- **Work instruction**
Once the lines below holding the string "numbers" are counted, give that number alone.

- **Information supplied**
──────────────────────────────

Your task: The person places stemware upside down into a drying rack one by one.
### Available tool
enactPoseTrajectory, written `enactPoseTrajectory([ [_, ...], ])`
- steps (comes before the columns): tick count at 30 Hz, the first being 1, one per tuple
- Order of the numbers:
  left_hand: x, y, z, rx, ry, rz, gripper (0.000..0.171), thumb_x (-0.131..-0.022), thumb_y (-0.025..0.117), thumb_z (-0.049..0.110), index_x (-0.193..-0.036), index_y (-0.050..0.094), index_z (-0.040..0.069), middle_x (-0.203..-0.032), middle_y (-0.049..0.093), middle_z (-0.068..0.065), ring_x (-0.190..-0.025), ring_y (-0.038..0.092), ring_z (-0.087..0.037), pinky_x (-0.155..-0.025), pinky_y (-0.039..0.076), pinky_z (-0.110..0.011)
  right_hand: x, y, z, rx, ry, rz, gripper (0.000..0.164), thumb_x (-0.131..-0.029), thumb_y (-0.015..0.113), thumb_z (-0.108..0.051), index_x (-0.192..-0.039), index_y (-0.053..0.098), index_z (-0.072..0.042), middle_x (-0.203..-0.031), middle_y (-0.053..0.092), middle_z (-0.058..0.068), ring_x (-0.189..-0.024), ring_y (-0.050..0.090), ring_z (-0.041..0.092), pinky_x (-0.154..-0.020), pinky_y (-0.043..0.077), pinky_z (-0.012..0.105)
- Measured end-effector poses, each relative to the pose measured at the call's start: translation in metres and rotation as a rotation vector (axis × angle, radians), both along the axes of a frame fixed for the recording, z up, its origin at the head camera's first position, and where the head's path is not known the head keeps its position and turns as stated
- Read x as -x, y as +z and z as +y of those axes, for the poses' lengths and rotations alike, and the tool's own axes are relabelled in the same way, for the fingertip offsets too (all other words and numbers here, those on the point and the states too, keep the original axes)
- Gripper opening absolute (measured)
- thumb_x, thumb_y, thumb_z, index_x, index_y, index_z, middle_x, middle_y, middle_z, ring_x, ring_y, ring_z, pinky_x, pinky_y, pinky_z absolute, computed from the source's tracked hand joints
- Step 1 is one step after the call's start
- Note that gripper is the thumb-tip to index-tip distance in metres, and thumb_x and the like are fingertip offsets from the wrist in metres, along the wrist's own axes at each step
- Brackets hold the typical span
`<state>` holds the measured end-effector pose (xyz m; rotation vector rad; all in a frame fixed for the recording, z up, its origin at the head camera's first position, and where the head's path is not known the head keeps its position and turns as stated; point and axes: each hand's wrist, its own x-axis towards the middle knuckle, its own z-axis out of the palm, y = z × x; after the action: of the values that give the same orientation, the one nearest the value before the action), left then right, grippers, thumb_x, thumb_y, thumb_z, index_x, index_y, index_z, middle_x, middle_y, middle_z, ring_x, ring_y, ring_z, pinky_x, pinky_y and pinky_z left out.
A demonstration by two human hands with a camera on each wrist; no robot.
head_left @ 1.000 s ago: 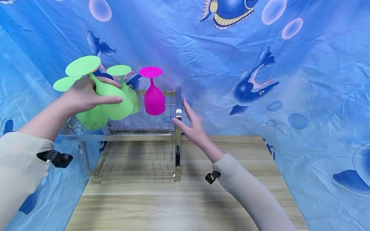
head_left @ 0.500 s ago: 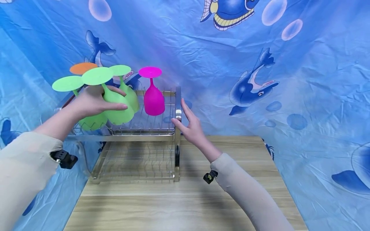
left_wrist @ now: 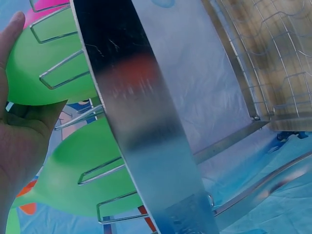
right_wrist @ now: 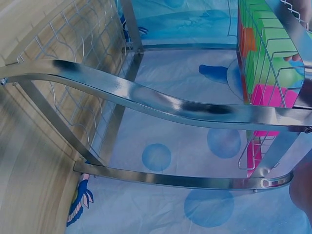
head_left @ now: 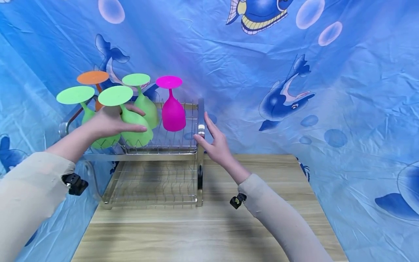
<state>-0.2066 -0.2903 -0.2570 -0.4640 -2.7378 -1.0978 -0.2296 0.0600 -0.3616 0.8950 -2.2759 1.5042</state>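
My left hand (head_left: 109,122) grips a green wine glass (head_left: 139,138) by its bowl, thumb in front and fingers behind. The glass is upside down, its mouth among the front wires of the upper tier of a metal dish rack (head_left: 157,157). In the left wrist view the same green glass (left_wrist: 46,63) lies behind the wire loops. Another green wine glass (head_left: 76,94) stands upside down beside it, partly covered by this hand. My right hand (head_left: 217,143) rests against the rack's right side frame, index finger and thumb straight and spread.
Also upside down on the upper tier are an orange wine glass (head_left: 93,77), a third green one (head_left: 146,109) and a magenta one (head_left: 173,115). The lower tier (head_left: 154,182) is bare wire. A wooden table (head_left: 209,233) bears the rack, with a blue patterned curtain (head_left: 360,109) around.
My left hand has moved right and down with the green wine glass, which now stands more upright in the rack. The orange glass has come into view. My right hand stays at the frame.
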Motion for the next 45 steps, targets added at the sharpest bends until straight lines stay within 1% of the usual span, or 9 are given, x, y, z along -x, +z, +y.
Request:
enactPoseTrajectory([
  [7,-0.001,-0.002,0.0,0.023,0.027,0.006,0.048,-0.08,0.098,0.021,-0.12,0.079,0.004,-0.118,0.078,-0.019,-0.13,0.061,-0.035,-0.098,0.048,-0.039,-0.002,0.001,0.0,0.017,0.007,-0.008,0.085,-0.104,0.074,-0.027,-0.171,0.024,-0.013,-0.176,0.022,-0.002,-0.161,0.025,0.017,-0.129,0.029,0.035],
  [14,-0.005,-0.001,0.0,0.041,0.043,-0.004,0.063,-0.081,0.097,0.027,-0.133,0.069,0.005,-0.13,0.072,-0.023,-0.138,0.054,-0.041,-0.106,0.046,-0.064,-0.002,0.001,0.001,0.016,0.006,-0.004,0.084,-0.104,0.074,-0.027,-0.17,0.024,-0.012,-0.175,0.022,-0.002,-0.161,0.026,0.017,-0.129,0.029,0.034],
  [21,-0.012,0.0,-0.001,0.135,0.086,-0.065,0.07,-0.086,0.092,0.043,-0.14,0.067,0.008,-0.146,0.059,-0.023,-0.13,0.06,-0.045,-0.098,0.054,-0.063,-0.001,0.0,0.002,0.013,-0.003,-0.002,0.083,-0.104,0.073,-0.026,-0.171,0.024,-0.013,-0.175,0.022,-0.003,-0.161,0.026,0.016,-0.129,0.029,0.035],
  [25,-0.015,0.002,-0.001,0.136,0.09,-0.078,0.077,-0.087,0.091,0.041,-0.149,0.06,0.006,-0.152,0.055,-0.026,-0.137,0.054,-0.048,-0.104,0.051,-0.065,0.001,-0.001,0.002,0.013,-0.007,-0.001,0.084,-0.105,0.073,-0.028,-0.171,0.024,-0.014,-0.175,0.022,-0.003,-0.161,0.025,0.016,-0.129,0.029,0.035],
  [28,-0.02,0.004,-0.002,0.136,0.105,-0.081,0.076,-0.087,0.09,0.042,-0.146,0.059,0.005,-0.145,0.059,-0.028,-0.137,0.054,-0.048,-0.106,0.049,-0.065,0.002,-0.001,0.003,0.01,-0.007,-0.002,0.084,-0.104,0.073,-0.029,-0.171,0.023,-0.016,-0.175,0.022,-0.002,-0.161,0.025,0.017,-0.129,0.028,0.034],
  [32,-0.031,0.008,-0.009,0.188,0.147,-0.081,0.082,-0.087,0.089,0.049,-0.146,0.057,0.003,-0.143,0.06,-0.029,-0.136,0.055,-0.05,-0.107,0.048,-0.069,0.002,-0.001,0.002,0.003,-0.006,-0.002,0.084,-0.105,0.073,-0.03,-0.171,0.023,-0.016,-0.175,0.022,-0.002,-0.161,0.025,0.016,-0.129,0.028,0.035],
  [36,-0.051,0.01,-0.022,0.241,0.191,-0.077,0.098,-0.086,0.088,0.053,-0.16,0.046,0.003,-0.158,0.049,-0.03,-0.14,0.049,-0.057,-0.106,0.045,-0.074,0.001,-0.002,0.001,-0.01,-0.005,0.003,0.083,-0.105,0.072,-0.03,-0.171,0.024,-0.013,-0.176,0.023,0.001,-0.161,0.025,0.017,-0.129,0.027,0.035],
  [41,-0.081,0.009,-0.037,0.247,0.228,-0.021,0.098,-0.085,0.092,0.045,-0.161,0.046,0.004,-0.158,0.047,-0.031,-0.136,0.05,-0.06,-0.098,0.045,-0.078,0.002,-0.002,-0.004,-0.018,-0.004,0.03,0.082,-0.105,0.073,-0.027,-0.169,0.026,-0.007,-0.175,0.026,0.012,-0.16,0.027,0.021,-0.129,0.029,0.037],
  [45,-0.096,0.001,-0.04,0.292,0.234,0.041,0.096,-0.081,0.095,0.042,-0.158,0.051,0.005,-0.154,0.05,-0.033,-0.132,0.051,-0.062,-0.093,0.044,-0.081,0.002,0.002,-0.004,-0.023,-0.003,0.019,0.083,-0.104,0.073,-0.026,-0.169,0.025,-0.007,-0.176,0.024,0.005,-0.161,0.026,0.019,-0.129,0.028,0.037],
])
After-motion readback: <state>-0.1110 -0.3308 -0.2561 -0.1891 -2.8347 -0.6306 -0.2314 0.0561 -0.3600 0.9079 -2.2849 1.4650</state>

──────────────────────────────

- **Reply to the task**
2